4. You stated "Beauty  of this method of digit manipulation is ..for an incoming call,  its  always stored as E.164 entries in the Directory(Placed  Calls/Missed  Calls/Dialed Calls) etc"

  - basically it seems as if +dialling is all about displaying the number to the user in a way that eliminates the 011, 1, or 3 digit area code for local numbers yet having a standardized dial plan for call routing.  So all this work is just for users to see a + when calls are incoming or when redialing incoming numbers.  I guess I am too lazy?  I am like "just let the users see 011 whats the big deal".

  - so what did we do before this "standardization" of our dial plans, is this so that the phones can place the dash marks in the right locations when displaying numbers?  Was the world such a terrible place before CUCM 7.0 incorporated this "E164 feature" could we not do this displaying correctly before then?

I would say less route patterns. Mor standardized way of routing. As in once we have the FULL E.164 number, we can route it out any GW as we wish. As long as we follow that specific country's dialing rules.

5. My instructor seems to believe than when dialing a local US number out to the PSTN you can dial it 011 1 AreaCode, 7 digit number and it will still work.  He wants to 'standardize' all of the outgoing numbers in this way and my thought is "no don't do that just transform numbers only as needed".  I am not in the US now so I can't test it but this doesn't seem right to me.  I wish someone with a land line could test this for me and let me know if it is true (I don't have a land line in the US anyways so wouldn't know) but this seems contrary to common sense, the call shouldn't work.  He says "well don't you want a 'standardized' numbering plan?  Is this the "wonderfulness" we gain from the standardization of E164.  I am probably not reading enough and just being too lazy when understanding this.

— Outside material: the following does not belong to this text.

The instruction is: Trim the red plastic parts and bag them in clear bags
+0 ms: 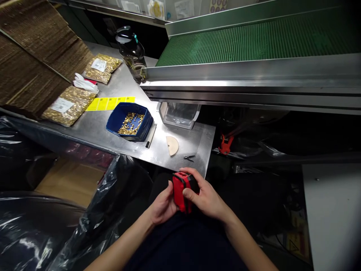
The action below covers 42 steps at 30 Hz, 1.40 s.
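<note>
Your right hand's fingers were clamped over the top of the red-and-black device, thumb on its face; your left hand closed on its other side, thumb upright against it. The device was between your palms above your lap, just off the near edge of the worktop. With nothing solid visible right beneath, a loosened grip could have dropped it. Lifting it forward without clearance might have caught that edge, or nudged the small dark tool or the pale half-disc beside it. Beyond, the blue bin of brass-coloured pieces could have spilled if bumped. The conveyor's metal frame limited reach upward and forward; loose black plastic crowded the left. The worktop's near corner gave the more open room.
</note>
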Tool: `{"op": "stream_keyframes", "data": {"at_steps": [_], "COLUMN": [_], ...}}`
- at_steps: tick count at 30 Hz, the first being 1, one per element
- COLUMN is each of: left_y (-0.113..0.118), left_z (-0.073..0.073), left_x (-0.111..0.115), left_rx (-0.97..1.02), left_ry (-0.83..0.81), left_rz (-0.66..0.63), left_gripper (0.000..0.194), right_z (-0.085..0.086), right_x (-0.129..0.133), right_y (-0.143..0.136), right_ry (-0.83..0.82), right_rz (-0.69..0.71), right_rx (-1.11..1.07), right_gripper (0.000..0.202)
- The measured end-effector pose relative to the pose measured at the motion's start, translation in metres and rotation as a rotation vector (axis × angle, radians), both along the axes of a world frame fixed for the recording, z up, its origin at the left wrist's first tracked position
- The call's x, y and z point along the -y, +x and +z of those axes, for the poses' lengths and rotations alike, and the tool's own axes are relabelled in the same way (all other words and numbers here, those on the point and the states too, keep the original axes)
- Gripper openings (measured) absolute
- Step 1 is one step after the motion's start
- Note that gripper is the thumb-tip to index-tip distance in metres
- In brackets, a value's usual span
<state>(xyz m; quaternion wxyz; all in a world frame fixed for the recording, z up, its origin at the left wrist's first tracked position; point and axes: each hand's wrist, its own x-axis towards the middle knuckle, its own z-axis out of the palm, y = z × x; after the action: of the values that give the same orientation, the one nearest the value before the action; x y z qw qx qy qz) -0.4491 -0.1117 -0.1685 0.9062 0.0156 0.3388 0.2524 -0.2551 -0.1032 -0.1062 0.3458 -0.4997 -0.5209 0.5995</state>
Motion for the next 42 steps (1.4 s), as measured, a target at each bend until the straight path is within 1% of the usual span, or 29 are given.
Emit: {"op": "stream_keyframes", "data": {"at_steps": [2,4,6,8,10,13,16,20,23,25,27,28,30,31,33,34,35,36,38,39,40,42], "left_y": [0.006,0.010,0.009,0.005,0.001,-0.002,0.002,0.010,0.014,0.013,0.010,0.009,0.006,0.005,0.004,0.004,0.005,0.005,0.005,0.005,0.005,0.006], "left_z": [0.004,0.010,0.017,0.026,0.035,0.047,0.056,0.063,0.066,0.066,0.065,0.064,0.064,0.065,0.066,0.067,0.068,0.069,0.069,0.069,0.069,0.070], "left_x": [0.002,0.001,-0.002,-0.005,-0.008,-0.012,-0.014,-0.012,-0.009,-0.007,-0.005,-0.004,-0.003,-0.003,-0.003,-0.004,-0.004,-0.005,-0.008,-0.009,-0.010,-0.012], "left_rx": [-0.105,-0.262,-0.444,-0.560,-0.568,-0.512,-0.519,-0.564,-0.575,-0.562,-0.469,-0.389,-0.231,-0.189,-0.194,-0.222,-0.253,-0.287,-0.383,-0.442,-0.499,-0.573], "left_ry": [0.114,0.272,0.438,0.543,0.614,0.710,0.674,0.599,0.538,0.526,0.498,0.470,0.416,0.411,0.442,0.465,0.493,0.533,0.660,0.738,0.812,0.913], "left_rz": [-0.097,-0.175,-0.214,-0.209,-0.186,-0.208,-0.236,-0.196,-0.147,-0.115,-0.125,-0.155,-0.235,-0.262,-0.262,-0.246,-0.229,-0.214,-0.196,-0.195,-0.198,-0.211], "left_gripper": [0.052,0.044,0.040,0.043,0.048,0.055,0.056,0.050,0.044,0.049,0.060,0.065,0.066,0.066,0.068,0.068,0.069,0.069,0.068,0.067,0.068,0.072], "right_z": [0.002,-0.001,-0.006,-0.012,-0.015,-0.017,-0.019,-0.022,-0.023,-0.023,-0.025,-0.026,-0.028,-0.029,-0.029,-0.028,-0.025,-0.022,-0.013,-0.008,-0.003,0.005], "right_x": [0.006,0.013,0.019,0.025,0.029,0.036,0.042,0.051,0.057,0.060,0.063,0.065,0.068,0.069,0.073,0.074,0.075,0.075,0.074,0.072,0.070,0.064], "right_y": [-0.001,-0.002,-0.003,-0.004,-0.004,-0.007,-0.010,-0.011,-0.009,-0.008,-0.008,-0.007,-0.005,-0.004,0.000,0.003,0.005,0.008,0.012,0.014,0.014,0.012], "right_ry": [-0.024,-0.040,-0.050,-0.056,-0.054,-0.050,-0.044,-0.029,0.017,0.084,0.151,0.184,0.252,0.289,0.331,0.319,0.286,0.236,0.110,0.056,0.013,-0.037], "right_rz": [-0.020,-0.043,-0.076,-0.119,-0.148,-0.174,-0.189,-0.186,-0.196,-0.216,-0.227,-0.225,-0.202,-0.178,-0.117,-0.096,-0.106,-0.150,-0.245,-0.256,-0.231,-0.130], "right_rx": [0.037,0.070,0.080,0.080,0.070,0.054,0.083,0.119,0.111,0.074,0.030,0.018,0.019,0.032,0.065,0.075,0.082,0.090,0.093,0.082,0.061,0.007], "right_gripper": [0.060,0.068,0.068,0.066,0.063,0.061,0.063,0.066,0.077,0.087,0.096,0.098,0.100,0.101,0.105,0.109,0.109,0.103,0.080,0.068,0.060,0.050]}}
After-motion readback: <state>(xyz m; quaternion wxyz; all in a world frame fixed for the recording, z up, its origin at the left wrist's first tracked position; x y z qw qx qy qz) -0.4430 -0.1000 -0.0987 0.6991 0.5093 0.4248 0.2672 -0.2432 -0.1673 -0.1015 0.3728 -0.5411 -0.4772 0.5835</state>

It could work! But, in theory, in the US, when you call a local you sent out 7 digits, national 1+10 digits and international 011 + E.164. It might work...but usually we do it according the geographic regions dialling plan.

6. So standardization of dial plans is "great".  Well why not just perform translations as needed for every possible senario without thinking "is my dial plan 'standardized' is it wonderfully E.164ish enough?  Obviously I need to read your link and the book.

Think of the transfer scenario! UK to US... Incoming call comes in as 333 4444 to the UK DN. It's a local call in the UK. Phone displays 333 4444. Transfer the call to the US DN. What will the User @ US Dn think? 333 4444 could be a local number in the US too Get my point. If we don't E.164ize a number when it hits our GW, we will be loosing the calling party details.. That’s what I think! :)

I think I am starting to get it.  Basically "plus dialing" or "+ dialing" configurations are really needed for international translations.  Without them things get way to complicated.  Reading the article you wrote really did help a lot.  As for my instructor I think he was right in creating as many partitions and CSSs as he did after reading that this is the way to do it.  I am willing to take it as "this is just the way its done" but not sure I understand why it didn't work before and why it works now.

Thanks again for your posts.  Most importantly the link really helped me.